Your objective:
The reply should consist solely of the lines from the one with "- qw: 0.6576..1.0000" through the final line of the listing, copied exactly, with no pictures.

Collected material:
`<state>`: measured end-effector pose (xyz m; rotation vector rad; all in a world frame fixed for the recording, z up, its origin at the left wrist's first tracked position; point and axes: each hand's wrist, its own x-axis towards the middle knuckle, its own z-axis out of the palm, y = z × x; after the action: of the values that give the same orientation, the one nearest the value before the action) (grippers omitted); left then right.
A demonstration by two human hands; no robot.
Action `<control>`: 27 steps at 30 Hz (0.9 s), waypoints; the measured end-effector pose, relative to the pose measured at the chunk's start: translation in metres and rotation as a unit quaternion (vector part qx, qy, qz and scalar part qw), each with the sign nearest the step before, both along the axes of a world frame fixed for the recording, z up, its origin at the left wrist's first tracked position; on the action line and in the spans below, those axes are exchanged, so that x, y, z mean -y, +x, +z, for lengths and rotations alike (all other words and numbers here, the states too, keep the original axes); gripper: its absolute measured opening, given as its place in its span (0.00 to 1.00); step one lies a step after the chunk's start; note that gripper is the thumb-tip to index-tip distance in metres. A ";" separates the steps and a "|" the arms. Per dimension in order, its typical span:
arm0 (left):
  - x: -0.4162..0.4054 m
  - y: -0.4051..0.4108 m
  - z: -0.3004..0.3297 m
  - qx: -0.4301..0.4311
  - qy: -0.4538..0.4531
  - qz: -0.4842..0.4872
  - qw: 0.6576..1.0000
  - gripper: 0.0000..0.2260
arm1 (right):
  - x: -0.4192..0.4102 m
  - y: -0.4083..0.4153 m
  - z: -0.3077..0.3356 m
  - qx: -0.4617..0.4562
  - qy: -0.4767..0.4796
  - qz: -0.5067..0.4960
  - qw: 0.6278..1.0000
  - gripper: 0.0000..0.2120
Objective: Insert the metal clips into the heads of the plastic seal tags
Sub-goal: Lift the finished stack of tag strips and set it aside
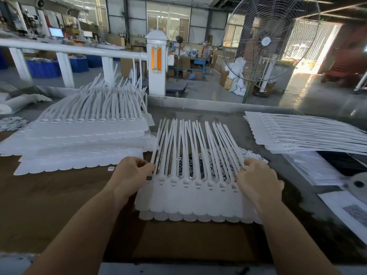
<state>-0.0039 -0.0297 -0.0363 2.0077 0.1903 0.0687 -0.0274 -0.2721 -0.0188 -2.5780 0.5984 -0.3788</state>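
A strip of white plastic seal tags (195, 197) lies in front of me on the table, heads in a row, tails fanned away. It rests on at least one more strip. My left hand (132, 173) grips the strip's left edge, fingers curled at the outermost tail. My right hand (258, 179) grips its right edge the same way. Under the tails lies a heap of small metal clips (185, 168) beside white plastic pieces (246, 155). One small white piece (111, 168) lies loose near my left hand.
A tall stack of tag strips (85, 135) fills the left of the table. Another stack (309, 133) lies at the right, over papers (343, 207). A white railing (65, 49) and a standing fan (266, 42) stand beyond the table's far edge.
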 end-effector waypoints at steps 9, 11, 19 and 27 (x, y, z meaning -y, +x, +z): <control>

Response below:
  - qw: 0.6576..1.0000
  - gripper: 0.0000..0.2260
arm1 (right):
  - x: -0.4192..0.4102 m
  - y: -0.4083..0.4153 m
  - z: -0.3077..0.3356 m
  - qx: -0.4617..0.4562
  - qy: -0.4767..0.4796
  - qz: -0.5067..0.4960
  - qw: 0.6278..1.0000
  - gripper: 0.0000..0.2120
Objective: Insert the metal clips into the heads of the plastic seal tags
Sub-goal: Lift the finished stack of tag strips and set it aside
<state>-0.0039 -0.0297 -0.0363 2.0077 0.1903 0.0687 -0.0274 -0.2721 -0.0188 -2.5780 0.5984 -0.3788</state>
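A strip of white plastic seal tags (195, 197) lies in front of me on the table, heads in a row, tails fanned away. It rests on at least one more strip. My left hand (132, 173) grips the strip's left edge, fingers curled at the outermost tail. My right hand (258, 179) grips its right edge the same way. Under the tails lies a heap of small metal clips (185, 168) beside white plastic pieces (246, 155). One small white piece (111, 168) lies loose near my left hand.
A tall stack of tag strips (85, 135) fills the left of the table. Another stack (309, 133) lies at the right, over papers (343, 207). A white railing (65, 49) and a standing fan (266, 42) stand beyond the table's far edge.
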 end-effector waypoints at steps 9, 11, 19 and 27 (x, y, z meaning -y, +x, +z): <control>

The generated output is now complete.